> _Directions for this task_
Look in the material below for the line with "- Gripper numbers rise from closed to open" and the line with "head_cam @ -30", then set down exactly those two lines and all lines between, nothing more.

> _Records for the task_
• • • • • • •

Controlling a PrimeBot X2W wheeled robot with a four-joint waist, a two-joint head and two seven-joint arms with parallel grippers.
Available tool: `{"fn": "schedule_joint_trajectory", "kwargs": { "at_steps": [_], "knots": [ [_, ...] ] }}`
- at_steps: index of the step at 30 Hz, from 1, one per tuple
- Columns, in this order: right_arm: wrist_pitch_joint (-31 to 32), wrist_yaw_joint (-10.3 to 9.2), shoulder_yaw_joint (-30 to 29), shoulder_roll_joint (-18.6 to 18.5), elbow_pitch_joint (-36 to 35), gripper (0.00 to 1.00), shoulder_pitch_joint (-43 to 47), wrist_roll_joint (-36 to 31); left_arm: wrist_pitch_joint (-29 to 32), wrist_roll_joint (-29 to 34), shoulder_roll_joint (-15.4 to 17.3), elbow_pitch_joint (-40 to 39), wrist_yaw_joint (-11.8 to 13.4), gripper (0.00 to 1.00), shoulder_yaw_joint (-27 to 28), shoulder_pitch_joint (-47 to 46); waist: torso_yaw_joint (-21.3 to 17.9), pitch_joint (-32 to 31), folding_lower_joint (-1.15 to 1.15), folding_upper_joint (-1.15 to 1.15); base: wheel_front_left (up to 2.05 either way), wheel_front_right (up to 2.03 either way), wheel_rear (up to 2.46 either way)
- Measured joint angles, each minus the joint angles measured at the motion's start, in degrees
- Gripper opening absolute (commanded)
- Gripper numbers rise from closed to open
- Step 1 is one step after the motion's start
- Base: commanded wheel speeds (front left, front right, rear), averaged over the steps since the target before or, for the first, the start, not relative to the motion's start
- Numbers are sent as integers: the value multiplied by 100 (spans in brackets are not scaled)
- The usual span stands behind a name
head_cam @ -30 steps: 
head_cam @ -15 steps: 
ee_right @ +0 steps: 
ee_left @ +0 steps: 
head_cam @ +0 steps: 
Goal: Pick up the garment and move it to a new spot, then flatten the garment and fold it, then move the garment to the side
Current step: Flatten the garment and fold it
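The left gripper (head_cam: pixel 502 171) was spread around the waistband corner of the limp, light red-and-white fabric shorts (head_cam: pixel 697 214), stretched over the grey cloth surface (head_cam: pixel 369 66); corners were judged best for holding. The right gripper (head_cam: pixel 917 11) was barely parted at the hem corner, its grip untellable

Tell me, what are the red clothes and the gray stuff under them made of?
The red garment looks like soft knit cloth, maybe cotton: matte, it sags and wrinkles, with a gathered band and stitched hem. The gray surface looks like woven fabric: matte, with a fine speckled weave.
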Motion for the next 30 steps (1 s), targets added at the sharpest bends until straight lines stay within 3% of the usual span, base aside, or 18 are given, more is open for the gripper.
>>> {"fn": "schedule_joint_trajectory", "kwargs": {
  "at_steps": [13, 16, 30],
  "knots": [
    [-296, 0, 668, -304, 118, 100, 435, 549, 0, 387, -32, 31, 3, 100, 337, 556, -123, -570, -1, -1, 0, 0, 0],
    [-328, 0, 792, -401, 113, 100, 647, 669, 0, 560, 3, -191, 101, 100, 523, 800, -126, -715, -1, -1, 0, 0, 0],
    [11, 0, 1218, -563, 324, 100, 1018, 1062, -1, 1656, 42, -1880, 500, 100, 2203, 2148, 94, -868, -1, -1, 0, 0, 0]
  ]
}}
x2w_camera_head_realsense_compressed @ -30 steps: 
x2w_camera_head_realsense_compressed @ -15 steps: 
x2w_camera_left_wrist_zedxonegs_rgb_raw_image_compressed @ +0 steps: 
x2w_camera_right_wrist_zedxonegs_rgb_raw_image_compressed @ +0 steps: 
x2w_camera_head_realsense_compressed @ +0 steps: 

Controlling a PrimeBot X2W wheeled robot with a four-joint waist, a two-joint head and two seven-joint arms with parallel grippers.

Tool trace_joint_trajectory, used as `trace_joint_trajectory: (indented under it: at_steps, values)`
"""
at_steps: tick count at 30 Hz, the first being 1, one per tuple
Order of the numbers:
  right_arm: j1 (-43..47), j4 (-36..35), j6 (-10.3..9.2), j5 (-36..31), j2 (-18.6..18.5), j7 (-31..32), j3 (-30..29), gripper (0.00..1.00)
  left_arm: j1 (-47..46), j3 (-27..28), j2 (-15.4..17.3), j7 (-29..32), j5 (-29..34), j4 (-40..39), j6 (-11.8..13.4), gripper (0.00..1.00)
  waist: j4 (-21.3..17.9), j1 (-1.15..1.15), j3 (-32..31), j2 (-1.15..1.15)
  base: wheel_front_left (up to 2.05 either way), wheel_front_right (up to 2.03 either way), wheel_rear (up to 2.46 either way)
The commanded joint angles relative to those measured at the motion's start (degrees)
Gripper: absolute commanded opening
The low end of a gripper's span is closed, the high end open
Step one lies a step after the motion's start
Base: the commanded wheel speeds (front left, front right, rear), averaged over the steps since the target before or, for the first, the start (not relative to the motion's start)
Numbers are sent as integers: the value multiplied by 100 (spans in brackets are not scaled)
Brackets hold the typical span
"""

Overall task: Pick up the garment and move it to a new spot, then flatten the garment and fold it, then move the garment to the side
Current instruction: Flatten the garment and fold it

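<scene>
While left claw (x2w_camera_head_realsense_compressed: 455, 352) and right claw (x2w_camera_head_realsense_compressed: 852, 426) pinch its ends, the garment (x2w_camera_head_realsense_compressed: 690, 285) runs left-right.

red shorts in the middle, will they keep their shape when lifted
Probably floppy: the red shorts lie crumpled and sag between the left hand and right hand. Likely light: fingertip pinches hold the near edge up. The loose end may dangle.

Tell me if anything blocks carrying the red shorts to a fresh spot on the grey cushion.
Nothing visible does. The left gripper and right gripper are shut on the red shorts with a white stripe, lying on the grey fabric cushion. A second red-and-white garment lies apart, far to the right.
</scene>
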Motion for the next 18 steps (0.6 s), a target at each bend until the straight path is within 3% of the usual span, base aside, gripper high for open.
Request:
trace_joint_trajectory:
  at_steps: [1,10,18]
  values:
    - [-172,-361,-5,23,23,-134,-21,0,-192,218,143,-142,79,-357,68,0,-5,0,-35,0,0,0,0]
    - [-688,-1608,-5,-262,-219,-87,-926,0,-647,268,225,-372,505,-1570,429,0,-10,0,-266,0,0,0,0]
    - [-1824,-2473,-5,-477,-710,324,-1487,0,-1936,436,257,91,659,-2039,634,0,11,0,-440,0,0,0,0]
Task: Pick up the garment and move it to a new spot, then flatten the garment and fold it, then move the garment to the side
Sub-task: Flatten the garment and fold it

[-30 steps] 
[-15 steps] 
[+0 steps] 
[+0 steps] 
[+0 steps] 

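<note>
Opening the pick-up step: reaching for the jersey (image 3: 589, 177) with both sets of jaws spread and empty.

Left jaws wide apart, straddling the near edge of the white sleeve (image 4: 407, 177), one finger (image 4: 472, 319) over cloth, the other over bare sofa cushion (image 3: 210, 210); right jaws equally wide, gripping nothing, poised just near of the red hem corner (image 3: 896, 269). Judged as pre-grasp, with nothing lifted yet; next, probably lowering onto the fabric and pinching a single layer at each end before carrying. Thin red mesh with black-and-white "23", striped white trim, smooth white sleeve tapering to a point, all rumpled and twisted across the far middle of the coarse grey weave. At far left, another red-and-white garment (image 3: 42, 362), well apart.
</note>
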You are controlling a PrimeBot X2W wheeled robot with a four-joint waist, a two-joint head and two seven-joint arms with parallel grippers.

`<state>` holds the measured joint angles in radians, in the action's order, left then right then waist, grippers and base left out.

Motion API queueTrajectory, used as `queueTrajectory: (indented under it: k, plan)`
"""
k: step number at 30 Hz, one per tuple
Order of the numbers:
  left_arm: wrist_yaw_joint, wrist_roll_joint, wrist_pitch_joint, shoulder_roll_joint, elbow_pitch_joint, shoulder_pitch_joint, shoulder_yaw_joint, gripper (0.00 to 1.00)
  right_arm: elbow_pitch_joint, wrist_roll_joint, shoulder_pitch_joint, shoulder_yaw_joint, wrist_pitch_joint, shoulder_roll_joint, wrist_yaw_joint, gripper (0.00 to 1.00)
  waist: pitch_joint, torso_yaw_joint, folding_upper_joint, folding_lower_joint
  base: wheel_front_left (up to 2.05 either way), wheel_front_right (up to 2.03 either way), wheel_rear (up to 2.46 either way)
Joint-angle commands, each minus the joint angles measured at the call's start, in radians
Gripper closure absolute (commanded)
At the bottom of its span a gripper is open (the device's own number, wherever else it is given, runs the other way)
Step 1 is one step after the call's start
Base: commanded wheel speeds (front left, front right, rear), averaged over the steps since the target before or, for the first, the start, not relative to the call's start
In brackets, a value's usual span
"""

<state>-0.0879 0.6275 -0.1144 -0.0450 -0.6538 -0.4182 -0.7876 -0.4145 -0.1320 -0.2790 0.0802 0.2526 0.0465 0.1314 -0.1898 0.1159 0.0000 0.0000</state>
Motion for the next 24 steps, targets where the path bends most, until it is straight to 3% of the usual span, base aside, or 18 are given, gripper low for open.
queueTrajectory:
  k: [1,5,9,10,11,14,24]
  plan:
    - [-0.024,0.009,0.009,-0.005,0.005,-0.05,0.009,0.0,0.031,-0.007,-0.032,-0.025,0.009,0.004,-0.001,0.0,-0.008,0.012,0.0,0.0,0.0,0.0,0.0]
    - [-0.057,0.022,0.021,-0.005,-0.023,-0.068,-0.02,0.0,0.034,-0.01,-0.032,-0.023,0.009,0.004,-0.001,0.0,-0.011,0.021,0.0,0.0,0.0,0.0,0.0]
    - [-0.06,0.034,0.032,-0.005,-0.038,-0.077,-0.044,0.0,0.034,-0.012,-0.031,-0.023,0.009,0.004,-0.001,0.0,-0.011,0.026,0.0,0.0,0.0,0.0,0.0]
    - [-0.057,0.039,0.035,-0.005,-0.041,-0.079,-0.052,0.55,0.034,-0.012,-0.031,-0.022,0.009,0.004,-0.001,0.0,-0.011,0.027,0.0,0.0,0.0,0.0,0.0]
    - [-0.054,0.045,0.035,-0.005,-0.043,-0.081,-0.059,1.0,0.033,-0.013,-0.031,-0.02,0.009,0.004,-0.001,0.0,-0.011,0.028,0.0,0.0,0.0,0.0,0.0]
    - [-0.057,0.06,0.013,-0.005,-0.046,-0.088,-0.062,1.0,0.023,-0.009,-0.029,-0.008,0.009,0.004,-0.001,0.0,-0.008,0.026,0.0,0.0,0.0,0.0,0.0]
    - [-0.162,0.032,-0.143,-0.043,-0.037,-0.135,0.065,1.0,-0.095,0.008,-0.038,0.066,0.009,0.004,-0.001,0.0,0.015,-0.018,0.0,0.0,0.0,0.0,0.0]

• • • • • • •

> _Result for this exercise_
- Gripper numbers rise from closed to open
- Step 1 is one step after the motion's start
- Base: commanded wheel speeds (front left, front right, rear), averaged over the steps since the target before or, for the first, the start, not relative to the motion's start
- Numbers are sent as integers: the value multiplied by 100 (spans in brackets are not scaled)
- The usual span stands behind a name
head_cam @ -30 steps: 

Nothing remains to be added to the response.